Deux médecins disent avoir perdu une fortune avec les mauvaises décisions de leur conseiller financier de RBC Dominion valeurs mobilières. Ils réclament 13,8 millions de dollars à RBC et au courtier Érik Moisan.

La poursuite a été déposée à la fin de la semaine dernière au palais de justice de Montréal. Elle a été produite par Lucien Steru et sa conjointe, Dominique Steru, deux médecins français résidant aujourd'hui en Belgique.

Lucien Steru est l'un des anciens actionnaires importants de Phoenix International Sciences de la vie, de Montréal. En 2000, M. Steru vend ses actions dans le cadre d'une offre publique d'achat pour la somme de 40 millions de dollars.

La gestion de ces fonds est confiée à Érik Moisan, de Scotia McLeod. À l'automne 2006, les fonds sont transférés à RBC Dominion, filiale de la Banque Royale, lorsque Érik Moisan y devient vice-président.

Les problèmes des Steru et de leur société de placement, CO.DE.MA, commencent peu de temps après, en janvier 2007. Érik Moisan demande alors aux Steru d'emprunter plusieurs millions de dollars pour les placer dans des «débentures convertibles inversées (DCI)», un produit structuré complexe alors à la mode.

Au départ, les Steru refusent la proposition, faisant valoir qu'ils sont prudents en matière de placements, selon la poursuite.
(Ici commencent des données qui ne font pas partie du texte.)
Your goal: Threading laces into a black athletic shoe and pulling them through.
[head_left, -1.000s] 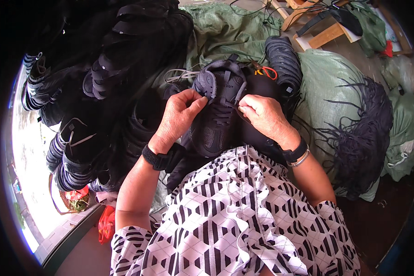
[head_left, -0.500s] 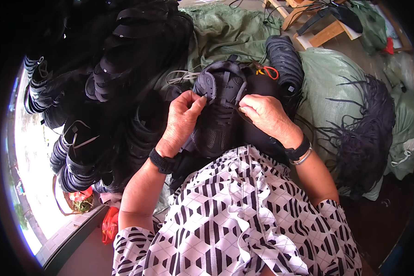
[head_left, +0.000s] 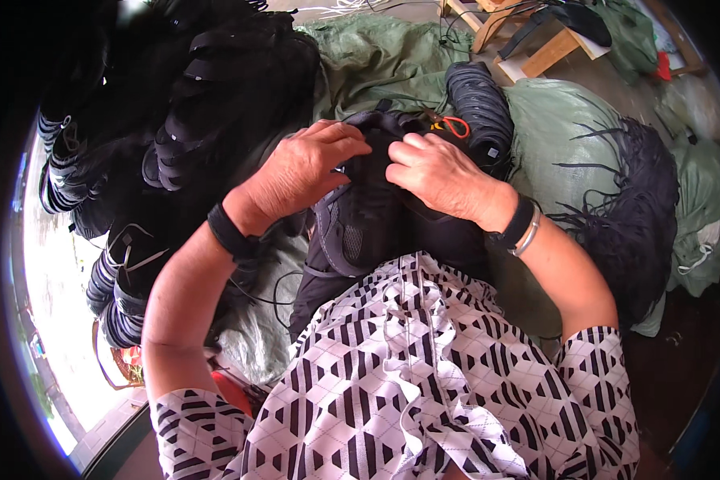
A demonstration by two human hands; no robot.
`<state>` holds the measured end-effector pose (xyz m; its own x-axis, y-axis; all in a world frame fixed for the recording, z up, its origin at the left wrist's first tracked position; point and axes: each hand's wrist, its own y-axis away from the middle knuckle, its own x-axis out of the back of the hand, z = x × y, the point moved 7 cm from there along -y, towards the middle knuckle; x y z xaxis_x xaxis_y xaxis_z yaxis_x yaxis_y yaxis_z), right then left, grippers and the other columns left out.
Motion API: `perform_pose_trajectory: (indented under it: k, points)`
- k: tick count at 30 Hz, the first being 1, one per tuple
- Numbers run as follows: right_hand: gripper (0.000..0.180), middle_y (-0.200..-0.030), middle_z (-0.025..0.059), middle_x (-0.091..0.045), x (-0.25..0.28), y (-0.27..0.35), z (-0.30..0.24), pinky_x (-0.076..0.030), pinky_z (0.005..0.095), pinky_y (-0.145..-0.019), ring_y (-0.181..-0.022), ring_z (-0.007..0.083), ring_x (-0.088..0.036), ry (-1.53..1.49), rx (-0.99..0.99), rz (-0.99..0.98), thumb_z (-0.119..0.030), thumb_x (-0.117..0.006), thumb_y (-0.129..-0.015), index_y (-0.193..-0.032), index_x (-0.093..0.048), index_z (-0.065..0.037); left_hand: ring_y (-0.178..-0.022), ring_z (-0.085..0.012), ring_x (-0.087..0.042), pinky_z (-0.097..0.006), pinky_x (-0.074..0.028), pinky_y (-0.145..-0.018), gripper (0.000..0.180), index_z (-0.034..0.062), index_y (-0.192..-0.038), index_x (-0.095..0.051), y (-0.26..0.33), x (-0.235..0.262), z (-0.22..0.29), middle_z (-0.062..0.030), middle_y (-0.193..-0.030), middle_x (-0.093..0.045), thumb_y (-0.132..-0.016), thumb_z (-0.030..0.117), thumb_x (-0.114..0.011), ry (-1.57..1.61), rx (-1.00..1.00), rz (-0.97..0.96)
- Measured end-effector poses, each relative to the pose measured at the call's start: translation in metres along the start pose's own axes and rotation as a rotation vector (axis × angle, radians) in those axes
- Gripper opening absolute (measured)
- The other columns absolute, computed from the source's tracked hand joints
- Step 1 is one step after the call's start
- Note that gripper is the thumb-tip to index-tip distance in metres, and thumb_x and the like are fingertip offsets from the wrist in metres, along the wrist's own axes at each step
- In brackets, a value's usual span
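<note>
A black shoe upper (head_left: 346, 232) lies across my lap, toe toward me, its padded collar at the far end. The thumb and fingers of my left hand (head_left: 308, 164) bend around the left side of its opening, closed on that edge. Opposite, my right hand (head_left: 444, 176) is closed, fingers curled in over the upper's right side. Whatever is pinched there is too dark to make out. My hands hide most of the tongue and lacing. Just beyond my right hand lie orange-handled scissors (head_left: 456, 126).
Nested dark shoe uppers (head_left: 478, 100) stand behind my right hand, and large piles of black uppers (head_left: 208, 104) rise on the left. A bundle of black laces (head_left: 636, 216) lies on a pale green sack (head_left: 548, 120) at right. Wooden stool legs (head_left: 552, 52) show far right.
My left hand and forearm have swung outward to the left, elbow wider. Both hands now sit farther over the upper, covering its tongue. The upper's front has shifted slightly left.
</note>
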<state>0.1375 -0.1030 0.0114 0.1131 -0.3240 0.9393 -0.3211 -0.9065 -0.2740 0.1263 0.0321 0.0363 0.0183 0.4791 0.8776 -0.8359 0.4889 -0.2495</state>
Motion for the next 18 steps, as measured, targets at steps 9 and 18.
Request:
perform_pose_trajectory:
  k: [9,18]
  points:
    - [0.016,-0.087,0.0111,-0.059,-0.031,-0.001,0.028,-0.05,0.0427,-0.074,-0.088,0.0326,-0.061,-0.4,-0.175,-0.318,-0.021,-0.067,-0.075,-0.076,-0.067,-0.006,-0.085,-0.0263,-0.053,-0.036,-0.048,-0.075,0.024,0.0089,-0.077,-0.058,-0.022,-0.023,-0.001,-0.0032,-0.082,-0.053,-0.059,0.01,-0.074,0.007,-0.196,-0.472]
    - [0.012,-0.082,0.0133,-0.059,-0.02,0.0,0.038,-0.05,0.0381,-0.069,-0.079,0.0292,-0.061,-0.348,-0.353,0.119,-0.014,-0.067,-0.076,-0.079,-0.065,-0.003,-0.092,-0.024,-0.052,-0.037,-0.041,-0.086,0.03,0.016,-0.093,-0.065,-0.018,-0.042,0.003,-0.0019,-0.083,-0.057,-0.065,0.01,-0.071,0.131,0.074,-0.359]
Ils ont d'ailleurs investi presque tous leurs fonds dans des obligations par le passé. Qui plus est, ils sont réticents parce qu'ils ne comprennent guère ce que sont les DCI, dit la requête.

Lors d'un voyage à la résidence des Steru, à Bruxelles, «Moisan devient énormément insistant pour que les demandeurs acceptent d'investir dans les DCI, leur laissant finalement le choix entre investir dans les DCI ou changer de gestionnaire», est-il écrit dans la requête.

Les Steru finissent par accepter d'emprunter 15 millions US, destinés essentiellement aux DCI. L'argent emprunté est cautionné par CO.DE.MA. En 2007, les Steru discutent régulièrement au téléphone avec Érik Moisan, étant donné qu'ils jugent incompréhensibles leurs relevés de placements du fait de la complexité des DCI.

Arrivent 2008 et sa crise financière. Jusqu'en septembre 2008, Érik Moisan rassure les Steru, leur disant que tout va bien. La crise de l'automne 2008 rend les Steru inquiets et leur fait multiplier les demandes d'informations auprès de M. Moisan. Ce n'est qu'à la fin de novembre 2008 qu'ils finissent par apprendre que leurs placements ont fondu d'environ 8 millions de dollars.

Lucien et Dominique Steru soutiennent qu'Érik Moisan a multiplié les fautes professionnelles dans ce dossier. Ils affirment qu'il a unilatéralement modifié les objectifs de placement et leur profil de tolérance au risque, passant d'un profil prudent à un profil «risque élevé».

Confiance trahie

Selon eux, les DCI conviennent aux investisseurs sophistiqués, ayant un bon degré de confort avec les produits structurés. «Moisan a abusé de la confiance des demandeurs et les a incités, à la suite de fausses représentations, à emprunter 15 millions US (...) pour investir dans un produit qui n'était pas conforme à leurs instructions», est-il écrit dans la requête.

Ils réclament aujourd'hui 13,8 millions CAN à RBC et à Érik Moisan, ce qui comprend leurs pertes et celles de CO.DE.MA, de même que les intérêts payés sur un découvert bancaire. À la Banque Royale, le porte-parole, Raymond Chouinard, nous indique qu'il ne peut commenter, le dossier étant devant les tribunaux.